WHAT YOU SHOULD DO
Repeat the lines below exactly as written, please, from the line with "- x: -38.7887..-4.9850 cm" to the line with "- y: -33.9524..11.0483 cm", both lines included, and no others.

[DATA SHOWN Boundary: Start]

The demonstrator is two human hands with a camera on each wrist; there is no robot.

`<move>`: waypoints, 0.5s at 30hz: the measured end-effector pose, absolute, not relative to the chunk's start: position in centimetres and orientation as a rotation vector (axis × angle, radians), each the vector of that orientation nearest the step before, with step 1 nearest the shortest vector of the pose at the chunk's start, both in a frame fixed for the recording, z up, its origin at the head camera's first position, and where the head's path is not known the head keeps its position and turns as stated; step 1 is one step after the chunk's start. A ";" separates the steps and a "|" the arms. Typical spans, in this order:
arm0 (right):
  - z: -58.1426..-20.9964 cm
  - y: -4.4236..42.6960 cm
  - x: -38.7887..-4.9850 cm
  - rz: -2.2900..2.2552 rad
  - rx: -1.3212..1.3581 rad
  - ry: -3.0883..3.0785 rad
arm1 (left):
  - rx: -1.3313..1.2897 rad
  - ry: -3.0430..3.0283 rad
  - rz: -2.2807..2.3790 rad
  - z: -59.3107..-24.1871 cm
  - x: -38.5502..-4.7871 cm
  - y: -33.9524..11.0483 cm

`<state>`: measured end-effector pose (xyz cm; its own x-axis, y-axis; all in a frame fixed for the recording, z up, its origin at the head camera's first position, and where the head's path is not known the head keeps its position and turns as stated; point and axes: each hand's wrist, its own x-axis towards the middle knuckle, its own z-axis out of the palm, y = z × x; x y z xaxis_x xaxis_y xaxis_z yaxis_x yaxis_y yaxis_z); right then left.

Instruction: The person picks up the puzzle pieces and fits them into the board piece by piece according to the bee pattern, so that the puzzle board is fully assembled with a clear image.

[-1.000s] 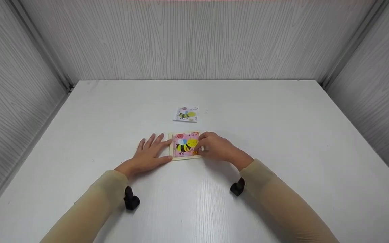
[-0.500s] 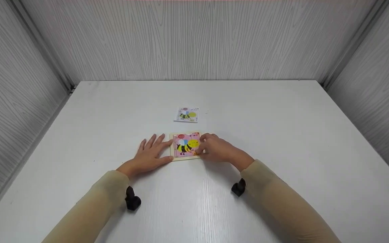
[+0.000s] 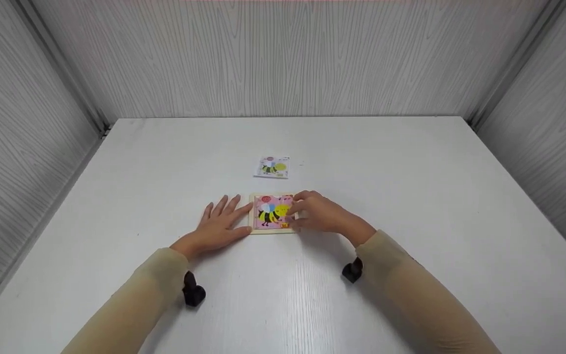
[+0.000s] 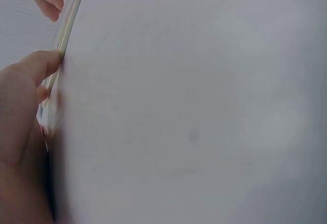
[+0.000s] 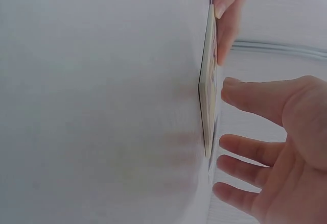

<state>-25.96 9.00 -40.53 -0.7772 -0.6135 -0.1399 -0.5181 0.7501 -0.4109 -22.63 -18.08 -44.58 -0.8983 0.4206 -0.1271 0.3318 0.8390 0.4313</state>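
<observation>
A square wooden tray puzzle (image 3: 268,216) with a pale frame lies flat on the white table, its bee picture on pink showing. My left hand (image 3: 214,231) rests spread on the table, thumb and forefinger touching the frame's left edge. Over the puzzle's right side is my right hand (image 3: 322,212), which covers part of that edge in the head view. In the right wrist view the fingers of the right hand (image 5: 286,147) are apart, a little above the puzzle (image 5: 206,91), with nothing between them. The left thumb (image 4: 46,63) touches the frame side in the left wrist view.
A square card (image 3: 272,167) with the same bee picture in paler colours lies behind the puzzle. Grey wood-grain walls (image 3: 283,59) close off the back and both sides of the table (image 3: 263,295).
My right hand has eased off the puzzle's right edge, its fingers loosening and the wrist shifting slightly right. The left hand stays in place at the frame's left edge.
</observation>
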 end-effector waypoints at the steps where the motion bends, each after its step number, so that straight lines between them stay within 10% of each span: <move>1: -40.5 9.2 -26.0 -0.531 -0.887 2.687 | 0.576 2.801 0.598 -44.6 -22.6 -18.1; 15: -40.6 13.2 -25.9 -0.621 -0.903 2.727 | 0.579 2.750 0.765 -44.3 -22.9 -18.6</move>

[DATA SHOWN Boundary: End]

ANSWER TO THIS TASK
  - x: -38.7887..-4.9850 cm
  - rz: -2.2900..2.2552 rad
  - rx: -1.3212..1.3581 rad
  - ry: -3.0883..3.0785 rad
arm1 (left):
  - rx: -1.3313..1.2897 rad
  - ry: -3.0430..3.0283 rad
  - rz: -2.2807..2.3790 rad
  - z: -59.3107..-24.1871 cm
  - x: -38.5502..-4.7871 cm
  - y: -33.9524..11.0483 cm

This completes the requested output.